The whole listing, repeated exactly, is what this task asks for.

Start of DATA SECTION

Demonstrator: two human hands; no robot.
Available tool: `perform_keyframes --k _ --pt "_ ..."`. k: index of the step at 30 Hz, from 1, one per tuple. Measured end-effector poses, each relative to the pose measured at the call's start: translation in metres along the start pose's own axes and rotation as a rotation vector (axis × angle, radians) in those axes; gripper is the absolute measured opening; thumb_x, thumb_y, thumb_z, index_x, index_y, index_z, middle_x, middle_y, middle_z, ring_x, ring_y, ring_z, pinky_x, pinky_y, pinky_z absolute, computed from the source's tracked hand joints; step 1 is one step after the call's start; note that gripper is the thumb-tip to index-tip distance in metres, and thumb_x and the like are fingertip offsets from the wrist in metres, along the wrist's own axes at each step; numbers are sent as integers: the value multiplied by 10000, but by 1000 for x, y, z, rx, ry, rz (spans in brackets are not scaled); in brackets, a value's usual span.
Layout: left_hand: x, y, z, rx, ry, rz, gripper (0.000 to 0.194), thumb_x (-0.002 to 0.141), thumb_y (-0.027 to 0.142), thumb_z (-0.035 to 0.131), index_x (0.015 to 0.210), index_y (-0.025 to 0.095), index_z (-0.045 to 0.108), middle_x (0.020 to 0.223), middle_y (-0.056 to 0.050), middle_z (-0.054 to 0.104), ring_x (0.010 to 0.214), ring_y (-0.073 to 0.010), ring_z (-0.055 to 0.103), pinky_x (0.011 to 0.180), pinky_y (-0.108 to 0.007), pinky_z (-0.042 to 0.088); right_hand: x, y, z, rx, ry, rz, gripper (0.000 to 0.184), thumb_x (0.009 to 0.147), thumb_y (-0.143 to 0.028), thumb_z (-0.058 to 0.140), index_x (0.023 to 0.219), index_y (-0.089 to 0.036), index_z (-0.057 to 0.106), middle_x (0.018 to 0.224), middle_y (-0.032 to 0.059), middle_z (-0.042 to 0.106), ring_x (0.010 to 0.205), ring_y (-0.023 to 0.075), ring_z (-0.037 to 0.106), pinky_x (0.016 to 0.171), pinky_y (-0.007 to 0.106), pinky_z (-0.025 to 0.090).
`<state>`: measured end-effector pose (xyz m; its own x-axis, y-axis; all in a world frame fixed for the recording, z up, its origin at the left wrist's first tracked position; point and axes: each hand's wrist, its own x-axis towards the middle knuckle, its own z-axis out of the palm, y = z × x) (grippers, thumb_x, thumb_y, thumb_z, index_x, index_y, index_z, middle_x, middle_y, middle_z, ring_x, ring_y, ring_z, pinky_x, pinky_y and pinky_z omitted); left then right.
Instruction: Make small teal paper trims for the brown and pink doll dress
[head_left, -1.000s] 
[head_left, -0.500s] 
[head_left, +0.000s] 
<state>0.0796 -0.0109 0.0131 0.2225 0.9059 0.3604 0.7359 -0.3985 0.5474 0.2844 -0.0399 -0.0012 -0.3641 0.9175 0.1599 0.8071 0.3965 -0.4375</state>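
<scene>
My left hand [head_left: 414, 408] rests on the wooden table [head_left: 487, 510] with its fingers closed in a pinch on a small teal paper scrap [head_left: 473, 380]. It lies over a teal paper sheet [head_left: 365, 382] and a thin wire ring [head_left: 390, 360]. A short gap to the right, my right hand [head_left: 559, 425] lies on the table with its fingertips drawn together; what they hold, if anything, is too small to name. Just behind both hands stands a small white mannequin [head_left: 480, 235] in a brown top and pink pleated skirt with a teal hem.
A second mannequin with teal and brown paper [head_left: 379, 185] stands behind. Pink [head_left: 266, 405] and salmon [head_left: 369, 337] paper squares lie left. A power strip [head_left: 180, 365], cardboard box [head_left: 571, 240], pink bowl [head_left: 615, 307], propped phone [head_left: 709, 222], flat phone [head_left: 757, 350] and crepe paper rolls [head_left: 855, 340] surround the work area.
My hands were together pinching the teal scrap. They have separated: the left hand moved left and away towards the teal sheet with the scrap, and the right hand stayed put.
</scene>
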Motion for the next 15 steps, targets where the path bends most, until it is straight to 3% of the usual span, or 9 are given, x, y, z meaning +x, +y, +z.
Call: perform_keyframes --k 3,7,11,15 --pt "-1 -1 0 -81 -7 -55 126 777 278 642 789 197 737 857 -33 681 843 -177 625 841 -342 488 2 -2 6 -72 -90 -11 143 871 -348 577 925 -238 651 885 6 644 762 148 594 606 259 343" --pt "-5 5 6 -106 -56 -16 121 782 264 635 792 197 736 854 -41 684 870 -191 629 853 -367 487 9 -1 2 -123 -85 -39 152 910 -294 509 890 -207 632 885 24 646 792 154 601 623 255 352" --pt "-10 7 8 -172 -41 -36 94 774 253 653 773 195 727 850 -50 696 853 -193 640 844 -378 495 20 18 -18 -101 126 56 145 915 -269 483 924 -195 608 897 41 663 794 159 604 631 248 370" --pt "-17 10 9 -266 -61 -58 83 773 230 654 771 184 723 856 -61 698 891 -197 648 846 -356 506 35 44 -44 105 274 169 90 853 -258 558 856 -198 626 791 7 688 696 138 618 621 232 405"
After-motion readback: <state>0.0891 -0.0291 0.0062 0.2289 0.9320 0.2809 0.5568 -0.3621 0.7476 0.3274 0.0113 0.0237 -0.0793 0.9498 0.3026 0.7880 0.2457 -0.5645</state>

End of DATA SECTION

REPLY →
Demonstrator: two human hands; no robot.
Available tool: `perform_keyframes --k _ --pt "_ ..."`. k: index of the step at 30 Hz, from 1, one per tuple. Measured end-effector poses, each relative to the pose measured at the call's start: translation in metres along the start pose's own axes and rotation as a rotation vector (axis × angle, radians) in those axes; gripper is the absolute measured opening; thumb_x, thumb_y, thumb_z, index_x, index_y, index_z, middle_x, middle_y, middle_z, ring_x, ring_y, ring_z, pinky_x, pinky_y, pinky_z absolute, computed from the source's tracked hand joints; step 1 is one step after the call's start; note that gripper is the thumb-tip to index-tip distance in metres, and thumb_x and the like are fingertip offsets from the wrist in metres, along the wrist's own axes at each step; numbers are sent as integers: the value multiplied by 10000, but by 1000 for x, y, z, rx, ry, rz (spans in brackets are not scaled); in brackets, a value's usual span.
Layout: left_hand: x, y, z, rx, ry, rz, gripper (0.000 to 0.194), thumb_x (-0.002 to 0.141), thumb_y (-0.027 to 0.142), thumb_z (-0.035 to 0.131), index_x (0.015 to 0.210), index_y (-0.025 to 0.095), index_z (-0.045 to 0.108), middle_x (0.020 to 0.223), middle_y (-0.056 to 0.050), middle_z (-0.054 to 0.104), ring_x (0.010 to 0.214), ring_y (-0.073 to 0.010), ring_z (-0.055 to 0.103), pinky_x (0.011 to 0.180), pinky_y (-0.108 to 0.007), pinky_z (-0.042 to 0.088); right_hand: x, y, z, rx, ry, rz, gripper (0.000 to 0.184), thumb_x (0.009 to 0.147), thumb_y (-0.143 to 0.028), thumb_z (-0.058 to 0.140), index_x (0.023 to 0.219), index_y (-0.089 to 0.036), index_z (-0.057 to 0.106), middle_x (0.018 to 0.224), middle_y (-0.032 to 0.059), middle_z (-0.042 to 0.106), ring_x (0.010 to 0.205), ring_y (-0.023 to 0.075), ring_z (-0.037 to 0.106), pinky_x (0.016 to 0.171), pinky_y (-0.007 to 0.106), pinky_z (-0.025 to 0.090).
`<state>`: measured end-effector pose (xyz m; its own x-axis, y-axis; all in a world frame fixed for the recording, z up, its origin at the left wrist's first tracked position; point and axes: each hand's wrist, its own x-axis towards the middle knuckle, its own z-axis out of the palm, y = z × x) (grippers, thumb_x, thumb_y, thumb_z, index_x, index_y, index_z, middle_x, middle_y, middle_z, ring_x, ring_y, ring_z, pinky_x, pinky_y and pinky_z omitted); left then right.
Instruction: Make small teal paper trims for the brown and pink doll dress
[head_left, -1.000s] 
[head_left, -0.500s] 
[head_left, +0.000s] 
<state>0.0796 -0.0109 0.0131 0.2225 0.9059 0.3604 0.7359 -0.3985 0.5474 0.2844 -0.0399 -0.0012 -0.3641 0.9175 0.1599 0.8071 0.3965 -0.4375</state>
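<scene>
My left hand [head_left: 414, 408] rests on the wooden table [head_left: 487, 510] with its fingers closed in a pinch on a small teal paper scrap [head_left: 473, 380]. It lies over a teal paper sheet [head_left: 365, 382] and a thin wire ring [head_left: 390, 360]. A short gap to the right, my right hand [head_left: 559, 425] lies on the table with its fingertips drawn together; what they hold, if anything, is too small to name. Just behind both hands stands a small white mannequin [head_left: 480, 235] in a brown top and pink pleated skirt with a teal hem.
A second mannequin with teal and brown paper [head_left: 379, 185] stands behind. Pink [head_left: 266, 405] and salmon [head_left: 369, 337] paper squares lie left. A power strip [head_left: 180, 365], cardboard box [head_left: 571, 240], pink bowl [head_left: 615, 307], propped phone [head_left: 709, 222], flat phone [head_left: 757, 350] and crepe paper rolls [head_left: 855, 340] surround the work area.
My hands were together pinching the teal scrap. They have separated: the left hand moved left and away towards the teal sheet with the scrap, and the right hand stayed put.
</scene>
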Motion for the next 15 steps, targets where the path bends most, until it is straight to 3% of the usual span, or 9 are given, x, y, z meaning +x, +y, +z.
Call: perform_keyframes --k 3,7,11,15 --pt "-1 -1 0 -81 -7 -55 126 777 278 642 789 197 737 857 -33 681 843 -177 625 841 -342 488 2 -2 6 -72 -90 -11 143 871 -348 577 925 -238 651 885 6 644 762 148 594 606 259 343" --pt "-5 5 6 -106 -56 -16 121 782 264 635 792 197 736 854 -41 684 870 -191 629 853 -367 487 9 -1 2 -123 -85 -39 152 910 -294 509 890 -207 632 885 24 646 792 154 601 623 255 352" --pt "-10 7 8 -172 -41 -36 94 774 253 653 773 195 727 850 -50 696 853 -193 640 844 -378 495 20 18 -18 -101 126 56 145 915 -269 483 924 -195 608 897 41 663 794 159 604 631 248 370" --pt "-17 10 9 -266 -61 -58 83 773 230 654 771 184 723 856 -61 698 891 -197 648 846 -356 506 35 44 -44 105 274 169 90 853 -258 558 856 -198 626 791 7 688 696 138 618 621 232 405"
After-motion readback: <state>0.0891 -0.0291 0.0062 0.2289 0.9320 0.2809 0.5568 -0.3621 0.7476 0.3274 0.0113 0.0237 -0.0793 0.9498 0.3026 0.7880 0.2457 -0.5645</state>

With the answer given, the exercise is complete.